▶ TASK TO COMPLETE: Report back the lines in this listing that carry the string "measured".

▶ RECORDS FOR THE EXERCISE:
-- Opening Marker --

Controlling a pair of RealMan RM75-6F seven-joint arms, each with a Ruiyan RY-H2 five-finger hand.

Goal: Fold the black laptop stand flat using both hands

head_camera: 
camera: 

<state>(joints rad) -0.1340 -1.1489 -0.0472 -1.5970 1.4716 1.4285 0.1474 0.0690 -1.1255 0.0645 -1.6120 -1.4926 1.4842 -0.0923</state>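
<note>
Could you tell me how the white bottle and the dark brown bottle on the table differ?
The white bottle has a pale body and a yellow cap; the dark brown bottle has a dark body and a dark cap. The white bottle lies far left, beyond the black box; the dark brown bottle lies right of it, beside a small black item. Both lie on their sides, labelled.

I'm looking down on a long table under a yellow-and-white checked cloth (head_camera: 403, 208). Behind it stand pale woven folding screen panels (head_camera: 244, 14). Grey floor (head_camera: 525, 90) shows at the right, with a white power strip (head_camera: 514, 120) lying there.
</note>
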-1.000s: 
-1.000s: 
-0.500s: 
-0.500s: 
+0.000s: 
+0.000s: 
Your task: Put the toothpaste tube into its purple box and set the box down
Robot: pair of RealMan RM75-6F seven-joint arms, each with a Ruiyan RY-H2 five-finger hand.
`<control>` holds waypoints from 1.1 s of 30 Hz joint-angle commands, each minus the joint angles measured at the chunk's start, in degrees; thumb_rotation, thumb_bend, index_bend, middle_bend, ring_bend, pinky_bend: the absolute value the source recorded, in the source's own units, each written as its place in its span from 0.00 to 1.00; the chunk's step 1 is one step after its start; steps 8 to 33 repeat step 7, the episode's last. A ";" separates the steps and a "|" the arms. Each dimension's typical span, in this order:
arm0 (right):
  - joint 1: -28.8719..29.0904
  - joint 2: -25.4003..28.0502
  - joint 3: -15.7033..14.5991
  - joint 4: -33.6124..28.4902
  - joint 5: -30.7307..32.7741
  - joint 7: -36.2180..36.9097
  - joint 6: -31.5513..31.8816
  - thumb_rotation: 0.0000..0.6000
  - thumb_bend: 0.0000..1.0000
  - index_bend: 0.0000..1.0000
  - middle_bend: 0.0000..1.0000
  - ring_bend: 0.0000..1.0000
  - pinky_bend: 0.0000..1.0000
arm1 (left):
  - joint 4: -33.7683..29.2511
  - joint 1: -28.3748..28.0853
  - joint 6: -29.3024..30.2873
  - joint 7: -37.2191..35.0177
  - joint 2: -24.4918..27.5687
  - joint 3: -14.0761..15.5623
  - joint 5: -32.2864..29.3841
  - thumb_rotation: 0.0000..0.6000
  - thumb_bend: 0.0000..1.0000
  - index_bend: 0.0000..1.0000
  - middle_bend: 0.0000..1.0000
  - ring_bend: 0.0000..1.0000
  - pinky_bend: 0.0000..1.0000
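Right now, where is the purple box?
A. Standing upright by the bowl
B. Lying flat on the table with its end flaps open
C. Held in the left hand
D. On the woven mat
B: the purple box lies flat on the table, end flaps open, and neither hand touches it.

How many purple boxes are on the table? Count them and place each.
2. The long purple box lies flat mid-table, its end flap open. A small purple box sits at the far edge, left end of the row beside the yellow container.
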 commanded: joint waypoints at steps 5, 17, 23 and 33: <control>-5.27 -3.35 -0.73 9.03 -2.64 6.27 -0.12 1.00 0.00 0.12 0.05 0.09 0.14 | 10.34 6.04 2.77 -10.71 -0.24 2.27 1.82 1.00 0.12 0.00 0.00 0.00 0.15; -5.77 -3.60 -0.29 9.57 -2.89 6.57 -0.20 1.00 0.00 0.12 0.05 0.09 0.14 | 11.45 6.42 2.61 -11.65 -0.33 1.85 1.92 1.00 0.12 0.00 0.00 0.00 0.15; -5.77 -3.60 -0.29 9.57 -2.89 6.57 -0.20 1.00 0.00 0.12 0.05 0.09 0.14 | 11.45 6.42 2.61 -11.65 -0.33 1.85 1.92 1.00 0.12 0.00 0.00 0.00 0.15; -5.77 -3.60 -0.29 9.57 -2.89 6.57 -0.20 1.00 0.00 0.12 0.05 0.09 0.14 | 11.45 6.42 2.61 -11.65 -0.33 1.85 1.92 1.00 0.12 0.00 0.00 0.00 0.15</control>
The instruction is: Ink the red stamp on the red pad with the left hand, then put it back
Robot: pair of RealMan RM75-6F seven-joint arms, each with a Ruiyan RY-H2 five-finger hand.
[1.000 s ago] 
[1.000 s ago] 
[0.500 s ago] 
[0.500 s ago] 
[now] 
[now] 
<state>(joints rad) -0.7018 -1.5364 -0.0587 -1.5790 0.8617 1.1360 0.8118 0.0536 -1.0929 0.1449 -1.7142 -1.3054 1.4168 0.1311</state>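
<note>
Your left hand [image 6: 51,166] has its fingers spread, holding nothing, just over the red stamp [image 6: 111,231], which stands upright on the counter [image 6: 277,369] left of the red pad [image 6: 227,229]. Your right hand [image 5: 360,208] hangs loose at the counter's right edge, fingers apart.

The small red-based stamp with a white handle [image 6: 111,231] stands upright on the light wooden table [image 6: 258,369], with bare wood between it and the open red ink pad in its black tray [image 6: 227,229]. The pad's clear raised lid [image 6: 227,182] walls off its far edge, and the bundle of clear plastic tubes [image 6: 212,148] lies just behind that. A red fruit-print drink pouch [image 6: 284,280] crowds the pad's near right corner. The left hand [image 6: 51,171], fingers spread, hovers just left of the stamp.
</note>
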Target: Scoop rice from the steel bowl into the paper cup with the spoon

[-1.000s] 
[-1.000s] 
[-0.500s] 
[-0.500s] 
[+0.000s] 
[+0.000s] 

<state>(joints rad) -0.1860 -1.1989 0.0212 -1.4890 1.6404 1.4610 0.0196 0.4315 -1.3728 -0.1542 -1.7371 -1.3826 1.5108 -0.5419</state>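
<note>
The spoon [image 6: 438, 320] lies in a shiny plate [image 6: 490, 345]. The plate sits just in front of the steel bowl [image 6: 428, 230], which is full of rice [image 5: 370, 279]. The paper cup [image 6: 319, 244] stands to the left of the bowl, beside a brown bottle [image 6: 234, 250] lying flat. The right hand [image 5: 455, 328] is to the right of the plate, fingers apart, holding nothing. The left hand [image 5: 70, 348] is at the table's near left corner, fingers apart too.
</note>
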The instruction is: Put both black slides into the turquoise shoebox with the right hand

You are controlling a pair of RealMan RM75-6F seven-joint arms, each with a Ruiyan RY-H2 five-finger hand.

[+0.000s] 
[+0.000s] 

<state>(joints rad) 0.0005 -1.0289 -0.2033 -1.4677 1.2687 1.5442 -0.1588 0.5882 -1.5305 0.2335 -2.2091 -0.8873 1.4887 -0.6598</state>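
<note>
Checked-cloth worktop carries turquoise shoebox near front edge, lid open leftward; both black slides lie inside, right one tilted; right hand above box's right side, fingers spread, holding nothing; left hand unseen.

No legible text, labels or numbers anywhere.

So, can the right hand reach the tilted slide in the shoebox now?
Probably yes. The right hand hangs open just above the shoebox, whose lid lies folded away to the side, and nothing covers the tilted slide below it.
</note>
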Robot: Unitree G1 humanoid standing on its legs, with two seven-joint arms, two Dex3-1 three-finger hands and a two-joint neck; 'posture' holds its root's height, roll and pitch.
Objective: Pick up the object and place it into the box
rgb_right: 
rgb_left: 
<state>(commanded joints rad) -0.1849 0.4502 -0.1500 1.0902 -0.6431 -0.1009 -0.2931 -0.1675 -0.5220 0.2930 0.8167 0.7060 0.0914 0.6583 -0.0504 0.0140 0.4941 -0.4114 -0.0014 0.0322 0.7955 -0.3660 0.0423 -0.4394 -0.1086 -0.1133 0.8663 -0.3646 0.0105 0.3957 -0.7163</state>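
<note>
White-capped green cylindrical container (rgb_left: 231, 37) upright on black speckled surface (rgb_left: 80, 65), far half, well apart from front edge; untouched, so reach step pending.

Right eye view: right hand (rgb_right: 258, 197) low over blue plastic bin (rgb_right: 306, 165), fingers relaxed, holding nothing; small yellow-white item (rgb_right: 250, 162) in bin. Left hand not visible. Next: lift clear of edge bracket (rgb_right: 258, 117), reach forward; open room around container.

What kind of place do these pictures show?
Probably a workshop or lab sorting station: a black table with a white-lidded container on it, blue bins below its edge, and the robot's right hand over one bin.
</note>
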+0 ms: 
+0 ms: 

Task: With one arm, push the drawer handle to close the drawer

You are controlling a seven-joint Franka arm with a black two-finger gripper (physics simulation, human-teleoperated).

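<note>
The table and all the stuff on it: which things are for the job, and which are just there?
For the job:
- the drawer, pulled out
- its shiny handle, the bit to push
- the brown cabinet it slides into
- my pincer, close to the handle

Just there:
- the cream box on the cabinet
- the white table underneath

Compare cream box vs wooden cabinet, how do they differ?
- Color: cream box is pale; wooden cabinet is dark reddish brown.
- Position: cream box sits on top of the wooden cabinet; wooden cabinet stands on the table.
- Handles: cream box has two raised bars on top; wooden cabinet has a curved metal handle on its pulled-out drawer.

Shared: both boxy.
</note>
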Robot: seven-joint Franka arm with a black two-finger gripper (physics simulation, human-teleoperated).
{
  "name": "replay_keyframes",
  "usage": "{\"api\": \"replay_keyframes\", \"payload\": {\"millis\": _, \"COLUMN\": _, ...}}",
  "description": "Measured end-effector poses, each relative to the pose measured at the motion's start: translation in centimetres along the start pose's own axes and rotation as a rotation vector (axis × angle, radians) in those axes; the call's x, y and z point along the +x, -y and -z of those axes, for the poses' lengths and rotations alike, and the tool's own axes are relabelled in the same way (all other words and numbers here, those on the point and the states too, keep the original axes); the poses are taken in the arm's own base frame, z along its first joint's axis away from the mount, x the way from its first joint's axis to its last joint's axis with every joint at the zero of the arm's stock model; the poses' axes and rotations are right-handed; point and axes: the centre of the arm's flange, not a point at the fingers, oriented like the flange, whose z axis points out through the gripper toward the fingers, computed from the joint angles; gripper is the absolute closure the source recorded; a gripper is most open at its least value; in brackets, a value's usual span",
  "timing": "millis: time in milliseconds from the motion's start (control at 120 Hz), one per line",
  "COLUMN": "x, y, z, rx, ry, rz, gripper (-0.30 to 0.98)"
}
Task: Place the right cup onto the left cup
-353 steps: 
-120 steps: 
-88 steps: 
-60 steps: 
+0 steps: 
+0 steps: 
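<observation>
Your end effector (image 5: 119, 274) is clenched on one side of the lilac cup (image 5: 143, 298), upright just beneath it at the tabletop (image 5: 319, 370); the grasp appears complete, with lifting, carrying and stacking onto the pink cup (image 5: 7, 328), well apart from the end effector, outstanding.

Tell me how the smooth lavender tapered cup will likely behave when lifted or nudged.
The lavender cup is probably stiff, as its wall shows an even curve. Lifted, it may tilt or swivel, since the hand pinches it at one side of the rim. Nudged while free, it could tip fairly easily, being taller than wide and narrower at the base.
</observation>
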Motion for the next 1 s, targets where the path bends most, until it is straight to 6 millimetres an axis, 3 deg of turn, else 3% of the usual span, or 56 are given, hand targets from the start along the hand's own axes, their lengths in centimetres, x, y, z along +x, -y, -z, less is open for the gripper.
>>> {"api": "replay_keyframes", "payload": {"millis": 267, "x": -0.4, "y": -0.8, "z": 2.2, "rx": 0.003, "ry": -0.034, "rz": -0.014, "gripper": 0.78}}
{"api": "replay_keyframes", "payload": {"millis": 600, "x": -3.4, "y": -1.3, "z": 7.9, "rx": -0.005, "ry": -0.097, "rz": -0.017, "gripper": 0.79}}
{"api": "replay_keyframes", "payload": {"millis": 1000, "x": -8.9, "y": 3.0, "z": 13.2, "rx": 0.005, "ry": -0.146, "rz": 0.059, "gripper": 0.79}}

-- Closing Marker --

▶ ANSWER SPACE:
`<control>` holds waypoints from 1.1 s of 30 Hz joint-angle commands, each minus the joint angles measured at the chunk's start, in degrees; thumb_rotation, thumb_bend, index_bend, middle_bend, ring_bend, pinky_bend: the absolute value the source recorded, in the source's own units, each written as its place in its span from 0.00 to 1.00; the chunk's step 1 is one step after its start; steps 8 to 33 repeat step 7, the episode's last. A ";" separates the steps and a "|" the arms. Each dimension's typical span, in this order:
  "description": "Measured end-effector poses, each relative to the pose measured at the motion's start: translation in centimetres along the start pose's own axes and rotation as a rotation vector (axis × angle, radians) in those axes; the call's x, y and z point along the +x, -y and -z of those axes, for the poses' lengths and rotations alike, and the tool's own axes are relabelled in the same way (all other words and numbers here, those on the point and the states too, keep the original axes); the poses are taken in the arm's own base frame, z along its first joint's axis away from the mount, x the way from its first joint's axis to its last joint's axis with every joint at the zero of the arm's stock model; the poses' axes and rotations are right-handed; point and axes: the centre of the arm's flange, not a point at the fingers, oriented like the flange, whose z axis points out through the gripper toward the fingers, computed from the joint angles; gripper is the absolute closure the source recorded; a gripper is most open at its least value; in brackets, a value's usual span",

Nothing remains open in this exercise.